__SOURCE DATA__:
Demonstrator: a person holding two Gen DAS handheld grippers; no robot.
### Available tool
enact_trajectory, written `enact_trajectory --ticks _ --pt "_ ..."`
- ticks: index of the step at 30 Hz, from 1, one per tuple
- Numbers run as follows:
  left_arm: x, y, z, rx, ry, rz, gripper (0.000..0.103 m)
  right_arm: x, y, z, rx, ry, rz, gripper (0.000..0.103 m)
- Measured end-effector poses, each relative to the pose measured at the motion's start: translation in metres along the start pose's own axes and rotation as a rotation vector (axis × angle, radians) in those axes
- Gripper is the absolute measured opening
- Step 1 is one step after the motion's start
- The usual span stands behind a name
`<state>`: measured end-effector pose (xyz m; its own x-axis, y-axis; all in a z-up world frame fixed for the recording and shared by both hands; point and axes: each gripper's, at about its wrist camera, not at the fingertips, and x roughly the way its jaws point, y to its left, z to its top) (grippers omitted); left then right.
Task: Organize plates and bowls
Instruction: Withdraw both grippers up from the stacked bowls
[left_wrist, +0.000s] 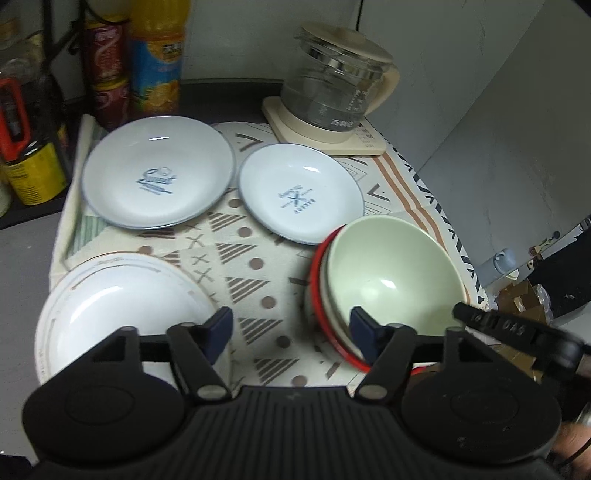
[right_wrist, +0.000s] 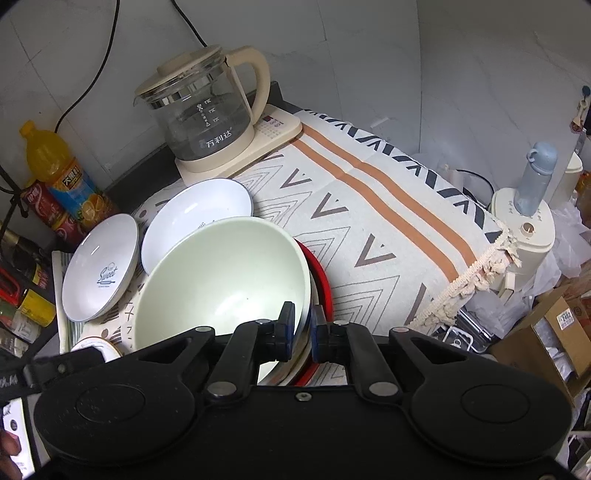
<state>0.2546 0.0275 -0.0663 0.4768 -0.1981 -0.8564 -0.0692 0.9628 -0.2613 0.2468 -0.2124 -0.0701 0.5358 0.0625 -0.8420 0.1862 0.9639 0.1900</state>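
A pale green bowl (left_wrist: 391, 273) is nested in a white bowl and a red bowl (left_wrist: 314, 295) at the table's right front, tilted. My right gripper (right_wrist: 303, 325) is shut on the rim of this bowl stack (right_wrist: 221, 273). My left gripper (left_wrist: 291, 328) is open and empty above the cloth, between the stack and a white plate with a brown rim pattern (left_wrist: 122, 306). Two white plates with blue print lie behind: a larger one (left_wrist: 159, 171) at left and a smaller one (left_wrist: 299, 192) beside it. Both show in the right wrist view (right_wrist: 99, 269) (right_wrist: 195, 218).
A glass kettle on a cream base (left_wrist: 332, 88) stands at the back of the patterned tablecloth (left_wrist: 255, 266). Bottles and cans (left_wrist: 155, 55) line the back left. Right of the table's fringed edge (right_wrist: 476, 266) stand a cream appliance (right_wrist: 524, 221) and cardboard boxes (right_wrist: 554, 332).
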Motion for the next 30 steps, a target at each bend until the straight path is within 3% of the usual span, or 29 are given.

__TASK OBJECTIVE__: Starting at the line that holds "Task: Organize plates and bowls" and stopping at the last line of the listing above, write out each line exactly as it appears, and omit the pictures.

__ANSWER BOX__:
Task: Organize plates and bowls
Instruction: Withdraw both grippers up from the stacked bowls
[left_wrist, +0.000s] 
[right_wrist, +0.000s] 
<state>0.2546 0.0275 -0.0663 0.4768 -0.1981 -0.8564 -0.0692 0.9628 -0.2613 0.2468 -0.2124 -0.0701 0.5358 0.0625 -0.8420 0.1862 0.9639 0.1900</state>
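A pale green bowl (left_wrist: 391, 273) is nested in a white bowl and a red bowl (left_wrist: 314, 295) at the table's right front, tilted. My right gripper (right_wrist: 303, 325) is shut on the rim of this bowl stack (right_wrist: 221, 273). My left gripper (left_wrist: 291, 328) is open and empty above the cloth, between the stack and a white plate with a brown rim pattern (left_wrist: 122, 306). Two white plates with blue print lie behind: a larger one (left_wrist: 159, 171) at left and a smaller one (left_wrist: 299, 192) beside it. Both show in the right wrist view (right_wrist: 99, 269) (right_wrist: 195, 218).
A glass kettle on a cream base (left_wrist: 332, 88) stands at the back of the patterned tablecloth (left_wrist: 255, 266). Bottles and cans (left_wrist: 155, 55) line the back left. Right of the table's fringed edge (right_wrist: 476, 266) stand a cream appliance (right_wrist: 524, 221) and cardboard boxes (right_wrist: 554, 332).
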Motion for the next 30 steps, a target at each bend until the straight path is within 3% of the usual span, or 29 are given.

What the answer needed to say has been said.